__Task prompt__. Beginning with the first line below, please repeat the material exactly, ending with the line that includes "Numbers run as".

__Raw data__.
****************
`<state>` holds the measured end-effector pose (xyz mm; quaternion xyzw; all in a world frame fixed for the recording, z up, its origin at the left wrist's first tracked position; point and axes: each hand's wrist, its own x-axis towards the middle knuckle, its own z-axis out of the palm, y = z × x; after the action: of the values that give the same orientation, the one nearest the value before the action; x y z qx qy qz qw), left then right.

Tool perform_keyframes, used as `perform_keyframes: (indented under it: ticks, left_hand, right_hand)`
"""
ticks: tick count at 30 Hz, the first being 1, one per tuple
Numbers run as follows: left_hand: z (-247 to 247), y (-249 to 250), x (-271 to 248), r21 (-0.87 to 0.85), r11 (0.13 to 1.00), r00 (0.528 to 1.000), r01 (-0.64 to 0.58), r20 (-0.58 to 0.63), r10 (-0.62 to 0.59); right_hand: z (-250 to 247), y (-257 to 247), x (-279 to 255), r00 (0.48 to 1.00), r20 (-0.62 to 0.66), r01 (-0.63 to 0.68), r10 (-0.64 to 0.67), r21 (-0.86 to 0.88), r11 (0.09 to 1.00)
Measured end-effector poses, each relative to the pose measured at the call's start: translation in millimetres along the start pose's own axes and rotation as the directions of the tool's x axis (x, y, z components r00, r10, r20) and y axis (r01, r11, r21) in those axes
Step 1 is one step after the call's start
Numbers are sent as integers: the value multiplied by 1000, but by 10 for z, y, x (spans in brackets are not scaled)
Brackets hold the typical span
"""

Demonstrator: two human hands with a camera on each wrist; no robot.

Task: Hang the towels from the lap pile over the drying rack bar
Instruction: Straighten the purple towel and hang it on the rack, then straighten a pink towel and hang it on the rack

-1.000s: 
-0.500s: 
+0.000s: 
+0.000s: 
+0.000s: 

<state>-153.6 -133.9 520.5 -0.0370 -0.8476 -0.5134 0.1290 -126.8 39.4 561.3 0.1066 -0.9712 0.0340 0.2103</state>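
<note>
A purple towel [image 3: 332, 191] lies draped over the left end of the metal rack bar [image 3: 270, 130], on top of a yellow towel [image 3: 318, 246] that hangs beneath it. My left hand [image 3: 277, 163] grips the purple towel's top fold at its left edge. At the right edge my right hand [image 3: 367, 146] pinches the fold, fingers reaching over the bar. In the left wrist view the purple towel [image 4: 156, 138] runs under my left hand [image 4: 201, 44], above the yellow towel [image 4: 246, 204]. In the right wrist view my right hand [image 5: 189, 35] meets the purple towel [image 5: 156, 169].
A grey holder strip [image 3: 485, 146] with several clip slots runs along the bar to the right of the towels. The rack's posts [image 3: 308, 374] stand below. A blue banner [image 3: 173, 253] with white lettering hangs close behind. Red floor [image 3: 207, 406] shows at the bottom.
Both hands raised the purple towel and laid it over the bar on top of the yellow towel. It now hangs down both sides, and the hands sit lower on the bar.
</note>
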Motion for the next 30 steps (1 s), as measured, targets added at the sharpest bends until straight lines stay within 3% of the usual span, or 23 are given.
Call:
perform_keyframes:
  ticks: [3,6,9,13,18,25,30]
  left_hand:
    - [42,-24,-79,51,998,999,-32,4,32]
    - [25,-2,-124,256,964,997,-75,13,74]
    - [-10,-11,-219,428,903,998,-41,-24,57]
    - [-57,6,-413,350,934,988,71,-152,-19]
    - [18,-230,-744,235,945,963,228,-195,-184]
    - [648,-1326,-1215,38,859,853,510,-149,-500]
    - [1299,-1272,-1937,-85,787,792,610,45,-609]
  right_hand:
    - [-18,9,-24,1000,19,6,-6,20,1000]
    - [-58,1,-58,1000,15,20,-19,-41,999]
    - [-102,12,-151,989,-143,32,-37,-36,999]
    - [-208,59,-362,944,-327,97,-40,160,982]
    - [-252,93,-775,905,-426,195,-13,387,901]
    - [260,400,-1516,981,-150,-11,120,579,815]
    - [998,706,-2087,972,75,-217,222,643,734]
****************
__Response to this exercise__.
`<state>` holds the measured end-effector pose (xyz mm; quaternion xyzw; all in a world frame fixed for the recording, z up, its origin at the left wrist's first tracked position; point and axes: each hand's wrist, its own x-axis towards the middle knuckle, its own z-axis out of the palm, y = z × x; after the action: of the values that give the same orientation, the one nearest the value before the action; x y z qx qy qz qw), left then right.

Tool perform_keyframes, used as `perform_keyframes: (indented under it: ticks, left_hand, right_hand)`
"""
ticks: tick count at 30 Hz, the first being 1, one per tuple
Numbers run as follows: left_hand: z (-247 to 247), y (-249 to 250), x (-271 to 248), r21 (-0.87 to 0.85), r11 (0.13 to 1.00), r00 (0.528 to 1.000), r01 (-0.64 to 0.58), r20 (-0.58 to 0.63), r10 (-0.62 to 0.59); right_hand: z (-250 to 247), y (-257 to 247), x (-279 to 255), r00 (0.48 to 1.00), r20 (-0.62 to 0.66), r01 (-0.63 to 0.68), r10 (-0.64 to 0.67), r21 (-0.86 to 0.88), r11 (0.09 to 1.00)

There is nothing further to add to the answer.